While the body naturally produces CoQ10, it can also be obtained from supplements or specific foods (refer to the question “What are the main sources of coenzyme Q10?” for more details). CoQ10 exists in either its oxidized form (ubiquinone) or its reduced form (ubiquinol), with the body interchanging the two depending on the cell’s oxidative state.[11][10] The ubiquinol/ubiquinone ratio is often used as an indicator to measure the body’s response to oxidative stress. A low ubiquinol and high ubiquinone ratio may suggest ineffective conversion between the two, potentially indicating decreased antioxidant activity.[13]

What are the main benefits of coenzyme Q10?

CoQ10 is a key endogenous antioxidant; however, its production in the body can be affected by age, underlying medical conditions, and other factors. One meta-analysis, involving healthy participants and those with cardiovascular or metabolic disease, revealed that supplementation with 30–500 mg daily of CoQ10 significantly increased total antioxidant capacity (TAC) scores and decreased malondialdehyde (MDA) levels (an oxidative stress marker) compared to the control group, although it did not significantly affect levels of another endogenous antioxidant, superoxide dismutase (SOD).[11]

Another meta-analysis indicated that supplementation with CoQ10 significantly lowered levels of inflammatory markers such as c-reactive protein (CRP), interleukin 6 (IL-6), and tumor necrosis factor alpha (TNF-alpha), suggesting a potential anti-inflammatory effect.[14]

Additionally, CoQ10 demonstrated potential for reduction of migraine and non-migraine headaches in both adults[6] and children aged 6–12 years.[15]

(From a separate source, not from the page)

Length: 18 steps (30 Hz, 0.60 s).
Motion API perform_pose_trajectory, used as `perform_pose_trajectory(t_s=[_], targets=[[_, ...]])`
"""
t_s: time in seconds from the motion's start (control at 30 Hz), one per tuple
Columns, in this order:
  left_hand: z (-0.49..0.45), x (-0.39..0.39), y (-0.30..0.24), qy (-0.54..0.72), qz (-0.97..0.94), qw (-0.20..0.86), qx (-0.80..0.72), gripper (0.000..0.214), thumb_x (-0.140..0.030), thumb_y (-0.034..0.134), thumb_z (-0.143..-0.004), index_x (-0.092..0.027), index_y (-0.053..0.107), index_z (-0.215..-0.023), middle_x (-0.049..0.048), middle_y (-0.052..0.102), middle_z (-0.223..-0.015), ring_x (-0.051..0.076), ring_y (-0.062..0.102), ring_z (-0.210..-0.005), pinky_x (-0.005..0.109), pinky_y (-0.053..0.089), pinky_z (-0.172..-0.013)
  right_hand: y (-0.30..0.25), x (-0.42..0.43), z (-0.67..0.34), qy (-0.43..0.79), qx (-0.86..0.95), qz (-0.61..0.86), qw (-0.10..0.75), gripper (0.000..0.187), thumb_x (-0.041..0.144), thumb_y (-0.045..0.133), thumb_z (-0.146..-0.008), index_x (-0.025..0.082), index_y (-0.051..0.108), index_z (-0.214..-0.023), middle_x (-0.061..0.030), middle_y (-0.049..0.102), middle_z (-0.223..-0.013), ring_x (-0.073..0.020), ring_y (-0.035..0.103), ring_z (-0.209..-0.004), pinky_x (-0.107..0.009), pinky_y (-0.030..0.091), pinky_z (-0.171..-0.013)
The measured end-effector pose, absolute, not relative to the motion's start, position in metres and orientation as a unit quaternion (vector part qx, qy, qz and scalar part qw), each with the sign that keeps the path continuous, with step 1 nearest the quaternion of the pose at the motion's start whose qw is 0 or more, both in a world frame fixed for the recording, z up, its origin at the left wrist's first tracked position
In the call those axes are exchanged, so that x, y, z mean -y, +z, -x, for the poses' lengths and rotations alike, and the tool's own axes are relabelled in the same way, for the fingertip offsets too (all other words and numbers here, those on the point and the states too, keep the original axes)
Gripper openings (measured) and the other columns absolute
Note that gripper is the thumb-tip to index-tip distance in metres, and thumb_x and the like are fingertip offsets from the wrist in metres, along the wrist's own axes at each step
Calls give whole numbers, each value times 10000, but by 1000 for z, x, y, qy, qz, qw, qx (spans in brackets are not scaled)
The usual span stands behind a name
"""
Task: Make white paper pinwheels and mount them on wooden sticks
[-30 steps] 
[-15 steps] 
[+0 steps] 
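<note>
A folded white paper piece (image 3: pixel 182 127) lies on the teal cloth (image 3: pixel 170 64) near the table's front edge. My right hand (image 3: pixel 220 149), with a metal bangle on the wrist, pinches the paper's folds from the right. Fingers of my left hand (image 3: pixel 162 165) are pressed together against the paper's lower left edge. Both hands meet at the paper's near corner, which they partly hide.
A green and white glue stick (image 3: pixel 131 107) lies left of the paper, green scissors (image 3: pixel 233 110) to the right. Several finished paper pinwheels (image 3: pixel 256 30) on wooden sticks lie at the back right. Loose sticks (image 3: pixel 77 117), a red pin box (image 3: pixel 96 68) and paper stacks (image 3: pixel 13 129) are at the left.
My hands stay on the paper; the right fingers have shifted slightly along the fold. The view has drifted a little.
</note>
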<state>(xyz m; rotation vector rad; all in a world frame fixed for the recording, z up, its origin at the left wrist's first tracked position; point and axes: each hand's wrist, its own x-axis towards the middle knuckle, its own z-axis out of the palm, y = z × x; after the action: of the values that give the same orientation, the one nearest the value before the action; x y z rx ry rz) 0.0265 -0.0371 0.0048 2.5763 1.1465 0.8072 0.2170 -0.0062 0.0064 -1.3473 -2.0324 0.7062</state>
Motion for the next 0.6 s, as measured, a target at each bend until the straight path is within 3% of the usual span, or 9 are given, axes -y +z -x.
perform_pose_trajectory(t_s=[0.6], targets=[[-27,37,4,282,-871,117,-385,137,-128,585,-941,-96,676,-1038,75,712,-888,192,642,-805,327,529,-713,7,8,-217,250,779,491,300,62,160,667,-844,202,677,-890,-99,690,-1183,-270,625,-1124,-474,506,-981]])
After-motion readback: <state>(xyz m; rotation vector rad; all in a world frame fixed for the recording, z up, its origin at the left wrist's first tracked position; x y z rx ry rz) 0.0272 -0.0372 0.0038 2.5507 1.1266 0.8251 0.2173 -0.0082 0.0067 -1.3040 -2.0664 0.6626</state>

Furthermore, extensive research has explored the cardiovascular and metabolic benefits of CoQ10, yielding promising results. For detailed information on CoQ10's main benefits on cardiovascular and metabolic health, please refer to the question “What are coenzyme Q10’s main benefits on cardiovascular and metabolic health?”

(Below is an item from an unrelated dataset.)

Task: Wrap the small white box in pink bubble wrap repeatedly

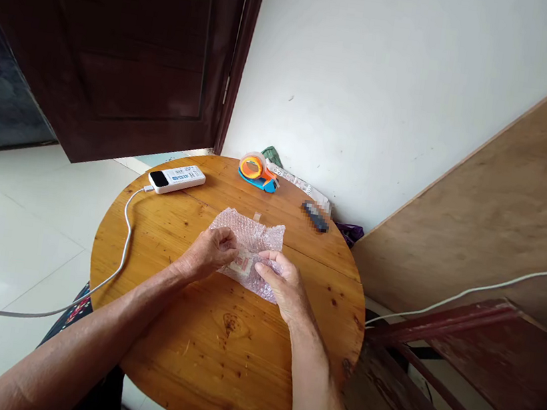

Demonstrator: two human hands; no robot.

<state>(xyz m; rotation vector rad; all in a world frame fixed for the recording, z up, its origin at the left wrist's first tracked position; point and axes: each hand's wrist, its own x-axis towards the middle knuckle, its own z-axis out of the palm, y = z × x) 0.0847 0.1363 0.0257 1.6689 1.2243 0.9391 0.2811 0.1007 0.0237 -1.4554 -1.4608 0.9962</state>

Finally, preliminary evidence suggests that supplementation with CoQ10 (300 mg) may be effective in reducing symptoms associated with fibromyalgia.[16]

What are the main drawbacks of coenzyme Q10?

Supplementation with CoQ10 is generally considered safe and well-tolerated, even at high dosages (1,200 mg per day)[4] and for durations up to 12 months.[4]

Regarding potential interactions, there is mixed clinical evidence that CoQ10 may interact with warfarin.[17][18][19] Additionally, animal studies suggest a potential interaction between CoQ10 and theophylline (a drug used for asthma and chronic obstructive pulmonary disease).[20]

How does coenzyme Q10 work?

CoQ10 acts as a non-enzymatic endogenous antioxidant,[21] exerting its effects by increasing the production of key antioxidants (e.g., SOD) and by inhibiting lipid peroxyl radicals, thereby reducing lipid peroxidation levels.[4] Additionally, CoQ10 serves as a cofactor in the mitochondrial electron transport chain, transporting electrons from complex I and II to complex III to synthesize ATP, and reducing the production of superoxide (a free radical).[11] Furthermore, CoQ10 appears to regenerate α-tocopherol (vitamin E’s active metabolite) from its radical state back to its antioxidative state.[22][11] Finally, another potential mechanism observed in vitro and in animal studies is the activation of nuclear factor erythroid 2-related factor 2 (Nrf-2), which regulates the cellular response to oxidative stress. However, more research is needed to verify this mechanism of action.[11]

CoQ10 appears to improve glycemic control in individuals affected by type 2 diabetes (characterized by elevated oxidative stress and abnormalities in mitochondrial function), thanks to its antioxidant activity.[5][13]

CoQ10 may improve the lipid profile through several potential mechanisms. In vitro studies showed that exposure of endothelial cells to CoQ10 was linked to downregulation of lectin-like oxLDL receptor (LOX-1), to which oxidized LDL (oxLDL) bind causing an increase in reactive oxygen species (ROS) levels, and stimulation of 5’ adenosine monophosphate-activated protein kinase (AMPK), which regulates mitochondrial ROS production and oxidative stress resistance.[23][24] Furthermore, CoQ10 may increase fatty acid oxidation, therefore reducing the level of free fatty acids in mitochondria,[25] and it may decrease triglyceride levels by increasing lipolysis.[24]

What are other names for Coenzyme Q10?
Note that Coenzyme Q10 is also known as:
  • CoQ10
  • Ubiquinone
  • Ubiquinol
  • 4-benzoquinone
  • Vitamin Q
Coenzyme Q10 should not be confused with:
Dosage information

The total daily requirement for coenzyme Q10 (CoQ10), encompassing both endogenous synthesis and external sources like food or supplements, is estimated to be approximately 500 mg per day. Notably, only a minimal amount of around 5 mg daily is typically acquired through dietary intake.[1][2]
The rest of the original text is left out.